Moses was a man of fear and unbelief. When God called him to lead the Israelites out of slavery, he pleaded, "I am not eloquent . . . I am slow of speech” (Exodus 4:10). All his life, Moses longed to enter the Promised Land, but his failures kept him out. Even so, in Hebrews 3:1-2, God compares Moses' faithfulness to Christ's. Moses’ failures did not keep him out of God's Hall of Champions.

We usually think of Jacob as the great prayer warrior who wrestled with the angel of the Lord and prevailed. Yet this man's life was filled with glaring failure. As a youth Jacob deceived his blind father in order to steal his brother's inheritance. He despised his wife Leah while he nursed a great secret love for her sister, Rachel. He did not accept his responsibility as a husband.

Here was a man caught in a web of trickery, theft, unfaithfulness and polygamy. Nevertheless, we still worship the God of Abraham, of Isaac and of Jacob.

King David, a mighty warrior and singer of psalms, delighted in the law of the Lord and posed as the righteous man who would not stand among sinners. Yet, how shocking are the weaknesses of this great man. Taking Bathsheba from her husband Uriah, he sent that unsuspecting man to death at the front lines of his army. The prophet Nathan declared that this double sin gave great occasion to the enemies of the Lord to blaspheme.

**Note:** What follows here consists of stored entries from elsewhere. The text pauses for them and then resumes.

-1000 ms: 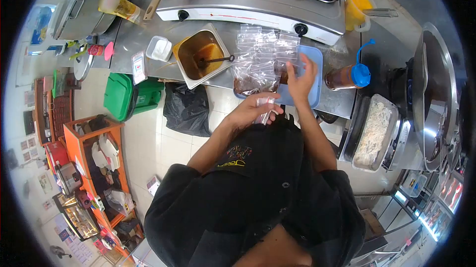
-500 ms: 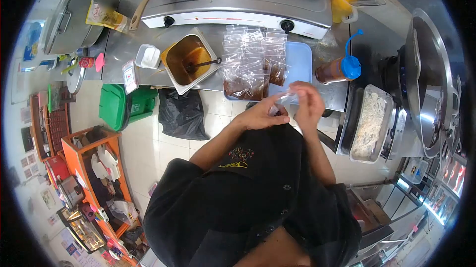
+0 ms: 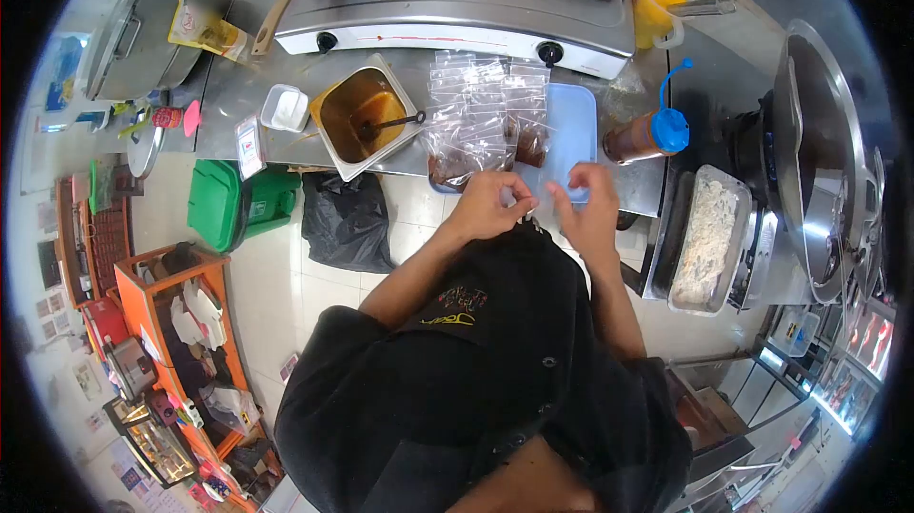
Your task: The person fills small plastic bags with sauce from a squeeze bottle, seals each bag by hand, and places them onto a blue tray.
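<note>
My left hand [image 3: 487, 206] is closed, thumb against fingers, in front of my apron. Below its fingertips shows a bit of a small clear plastic bag [image 3: 529, 220]; most of that bag is hidden by the hand. My right hand [image 3: 590, 204] is a little to the right, thumb and fingers apart, with nothing I can make out between them. Just beyond both hands sits a blue tray [image 3: 573, 113]. Its left part carries a pile of clear zip bags [image 3: 468, 118] with dark brown sauce in their lower ends.
Left of the tray stands a metal container [image 3: 354, 113] of brown sauce with a ladle [image 3: 390, 123]. To the right are a squeeze bottle [image 3: 643, 137] with a blue cap and a pan of floury mix [image 3: 706, 242]. A gas stove [image 3: 447, 13] lies behind.
My right hand has come away from the bag and its fingers have parted. My left hand has turned and keeps its pinch near the apron.
</note>
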`<state>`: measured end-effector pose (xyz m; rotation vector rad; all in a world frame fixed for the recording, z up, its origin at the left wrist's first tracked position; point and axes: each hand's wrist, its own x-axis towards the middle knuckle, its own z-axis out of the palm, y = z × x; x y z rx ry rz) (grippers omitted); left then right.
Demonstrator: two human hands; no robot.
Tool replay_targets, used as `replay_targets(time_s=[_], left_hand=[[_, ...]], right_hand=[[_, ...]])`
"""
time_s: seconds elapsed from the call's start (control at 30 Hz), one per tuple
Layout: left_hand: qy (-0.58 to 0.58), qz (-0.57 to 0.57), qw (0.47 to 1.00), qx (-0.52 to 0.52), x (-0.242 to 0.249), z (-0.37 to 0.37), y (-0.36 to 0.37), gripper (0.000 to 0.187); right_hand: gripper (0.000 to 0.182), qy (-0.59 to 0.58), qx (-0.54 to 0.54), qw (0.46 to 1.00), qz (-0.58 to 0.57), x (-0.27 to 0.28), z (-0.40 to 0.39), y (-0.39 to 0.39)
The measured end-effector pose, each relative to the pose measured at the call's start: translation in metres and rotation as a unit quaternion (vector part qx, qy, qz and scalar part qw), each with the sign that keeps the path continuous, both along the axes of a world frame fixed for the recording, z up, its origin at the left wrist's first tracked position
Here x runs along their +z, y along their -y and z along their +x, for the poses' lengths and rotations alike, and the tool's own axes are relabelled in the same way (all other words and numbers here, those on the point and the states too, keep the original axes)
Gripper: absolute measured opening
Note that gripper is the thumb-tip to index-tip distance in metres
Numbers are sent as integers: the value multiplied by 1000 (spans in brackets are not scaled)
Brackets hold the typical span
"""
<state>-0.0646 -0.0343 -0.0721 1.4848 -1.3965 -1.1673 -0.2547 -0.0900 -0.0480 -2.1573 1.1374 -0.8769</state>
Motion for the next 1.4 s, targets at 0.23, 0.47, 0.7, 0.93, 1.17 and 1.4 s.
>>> replay_targets(time_s=[0.23,0.47,0.7,0.93,1.17,1.4], left_hand=[[-88,113,989,-38,1,-6,-4,10],[-76,98,987,-103,-7,-16,-5,12],[155,-70,984,43,-6,-29,4,15],[87,-298,950,-42,45,-13,24,55],[12,-212,976,55,14,2,30,47],[-15,-141,990,19,16,-5,36,49]], right_hand=[[31,-17,100,960,263,-12,-10,-10],[23,-86,97,983,133,-15,-11,-20],[19,-266,-84,958,69,15,-3,-3],[26,-241,-10,967,78,37,-5,15],[80,575,79,580,572,-41,-53,56],[64,866,-135,66,477,-74,-48,130]])
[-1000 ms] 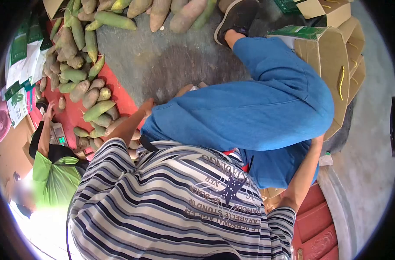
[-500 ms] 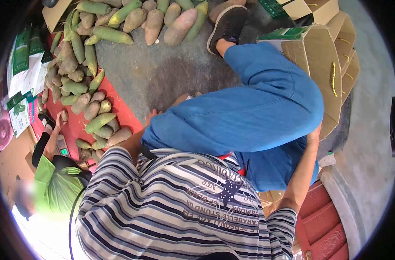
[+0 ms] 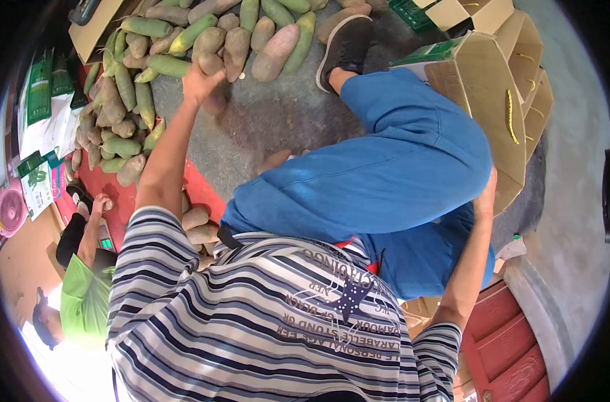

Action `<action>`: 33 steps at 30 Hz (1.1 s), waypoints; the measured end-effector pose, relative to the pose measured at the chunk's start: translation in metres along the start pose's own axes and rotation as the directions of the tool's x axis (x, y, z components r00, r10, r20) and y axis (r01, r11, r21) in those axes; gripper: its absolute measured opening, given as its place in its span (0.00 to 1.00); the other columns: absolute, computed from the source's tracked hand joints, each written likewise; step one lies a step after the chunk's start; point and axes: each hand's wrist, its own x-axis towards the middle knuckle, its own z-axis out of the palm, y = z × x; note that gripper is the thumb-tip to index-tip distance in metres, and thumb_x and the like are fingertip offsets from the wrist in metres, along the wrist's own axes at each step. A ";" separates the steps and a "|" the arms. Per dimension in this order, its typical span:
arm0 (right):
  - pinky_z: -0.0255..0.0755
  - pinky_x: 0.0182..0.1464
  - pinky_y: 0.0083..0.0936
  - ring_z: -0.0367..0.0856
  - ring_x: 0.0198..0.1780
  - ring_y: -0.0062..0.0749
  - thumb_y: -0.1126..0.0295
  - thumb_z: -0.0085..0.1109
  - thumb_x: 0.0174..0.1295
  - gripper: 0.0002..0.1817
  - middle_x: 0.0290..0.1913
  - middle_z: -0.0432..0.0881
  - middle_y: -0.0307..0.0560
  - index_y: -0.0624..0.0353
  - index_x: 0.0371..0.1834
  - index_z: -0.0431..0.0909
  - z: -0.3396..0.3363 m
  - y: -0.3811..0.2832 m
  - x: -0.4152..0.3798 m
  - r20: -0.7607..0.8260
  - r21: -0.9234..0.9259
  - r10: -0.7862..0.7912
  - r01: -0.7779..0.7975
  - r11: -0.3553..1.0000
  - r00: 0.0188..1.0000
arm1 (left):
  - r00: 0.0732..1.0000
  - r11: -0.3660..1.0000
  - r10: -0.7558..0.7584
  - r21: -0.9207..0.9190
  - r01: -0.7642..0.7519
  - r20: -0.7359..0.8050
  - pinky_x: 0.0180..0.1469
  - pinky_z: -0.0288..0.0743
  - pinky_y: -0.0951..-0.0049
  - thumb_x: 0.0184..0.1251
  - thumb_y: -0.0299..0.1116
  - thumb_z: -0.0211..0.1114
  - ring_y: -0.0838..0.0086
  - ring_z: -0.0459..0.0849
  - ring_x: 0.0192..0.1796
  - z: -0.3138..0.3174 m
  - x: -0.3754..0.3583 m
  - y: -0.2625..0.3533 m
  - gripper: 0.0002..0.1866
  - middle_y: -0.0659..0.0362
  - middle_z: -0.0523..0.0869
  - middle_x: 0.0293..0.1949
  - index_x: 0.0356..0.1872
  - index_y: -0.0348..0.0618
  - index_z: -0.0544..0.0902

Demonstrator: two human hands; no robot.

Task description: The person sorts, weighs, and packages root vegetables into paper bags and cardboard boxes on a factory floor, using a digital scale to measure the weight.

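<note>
My left hand (image 3: 201, 84) reaches out to the upper left, with its fingers closed around a brown root vegetable (image 3: 211, 63) at the edge of the pile. Just below that hand is a blurred brown patch I cannot make out. Around it lie long green radishes (image 3: 169, 65) and larger brown or pinkish roots (image 3: 276, 53). Over on the right, my right hand (image 3: 486, 194) is against my bent blue-trousered leg (image 3: 378, 161), near a cardboard box. The leg hides its fingers.
Open cardboard boxes (image 3: 489, 94) with yellow cord handles stand at the right. A red mat (image 3: 197, 191) lies under part of the pile. At the left, a co-worker in a green shirt (image 3: 84, 295) holds a small brown thing near a scale (image 3: 104, 240). A pink fan (image 3: 10, 211) stands beyond.
My left hand has moved from beside my knee up to the pile and closed on a brown root. My right hand has stayed by my leg. The view has shifted slightly.
</note>
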 end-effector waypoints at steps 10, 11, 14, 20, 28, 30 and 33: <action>0.71 0.46 0.35 0.79 0.43 0.49 0.67 0.57 0.60 0.15 0.43 0.79 0.56 0.58 0.49 0.74 -0.003 0.001 0.006 0.059 -0.059 0.030 -0.027 0.998 0.998 | 0.981 0.766 0.177 -0.615 -0.186 -0.076 0.45 0.74 0.74 0.51 0.39 0.71 0.75 0.82 0.40 -0.081 0.012 0.178 0.20 0.56 0.85 0.38 0.40 0.34 0.81; 0.71 0.46 0.35 0.79 0.45 0.49 0.65 0.57 0.60 0.16 0.44 0.79 0.57 0.57 0.49 0.74 0.006 0.014 0.006 0.009 -0.009 0.038 -0.038 0.999 0.999 | 0.963 0.755 0.249 -0.603 -0.258 -0.100 0.45 0.74 0.74 0.51 0.39 0.71 0.75 0.82 0.40 -0.089 0.005 0.208 0.20 0.56 0.85 0.38 0.40 0.34 0.81; 0.71 0.47 0.37 0.77 0.47 0.51 0.62 0.56 0.60 0.15 0.45 0.79 0.56 0.56 0.47 0.75 0.000 0.003 0.001 -0.051 -0.157 -0.090 0.081 0.984 0.995 | 0.850 0.629 0.522 -0.640 -0.441 -0.072 0.46 0.74 0.73 0.52 0.38 0.70 0.75 0.82 0.41 -0.105 -0.024 0.312 0.18 0.55 0.85 0.37 0.39 0.35 0.81; 0.70 0.45 0.41 0.77 0.45 0.50 0.62 0.55 0.60 0.13 0.40 0.79 0.55 0.54 0.45 0.74 0.000 -0.002 -0.003 -0.041 -0.156 -0.091 0.083 0.984 0.995 | 0.405 0.342 0.912 -0.427 -0.837 -0.063 0.49 0.73 0.72 0.56 0.35 0.66 0.69 0.79 0.47 -0.102 -0.084 0.477 0.26 0.48 0.78 0.45 0.53 0.35 0.69; 0.71 0.43 0.43 0.77 0.44 0.50 0.61 0.55 0.59 0.12 0.38 0.79 0.54 0.53 0.41 0.73 0.005 0.010 -0.003 -0.033 -0.108 -0.065 0.061 0.992 0.997 | 0.203 0.244 0.967 -0.320 -0.915 0.156 0.48 0.71 0.61 0.60 0.41 0.62 0.53 0.76 0.48 -0.100 -0.140 0.482 0.23 0.47 0.76 0.45 0.51 0.38 0.71; 0.71 0.44 0.40 0.76 0.45 0.49 0.65 0.56 0.57 0.14 0.43 0.78 0.53 0.56 0.46 0.74 -0.002 0.004 -0.009 -0.018 -0.238 -0.084 0.078 0.968 0.996 | 0.173 0.229 0.949 -0.203 -0.952 0.263 0.46 0.71 0.60 0.60 0.41 0.62 0.52 0.76 0.45 -0.100 -0.145 0.484 0.22 0.48 0.77 0.42 0.50 0.38 0.72; 0.70 0.44 0.38 0.76 0.45 0.46 0.68 0.58 0.56 0.15 0.45 0.76 0.51 0.60 0.45 0.73 -0.032 -0.027 -0.045 -0.227 -0.317 -0.280 0.201 0.927 0.933 | 0.187 0.219 0.921 -0.059 -0.974 0.341 0.46 0.71 0.61 0.59 0.41 0.62 0.52 0.77 0.45 -0.104 -0.141 0.485 0.21 0.49 0.78 0.41 0.48 0.38 0.74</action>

Picture the great king standing by the casket of his dead illegitimate child, a stolen wife at his side, and a world filled with enemies who cursed God because of his notorious sins. Yet, God called David a man after His own heart (1 Samuel 13:14).

If you are discouraged by your failures, I have good news for you. No one is closer to the kingdom of God than the man or woman who can look defeat in the eye, face it, and move on to a life of peace and victory. Despite failure, keep moving on! It is often after a failure that a man does his greatest work for God.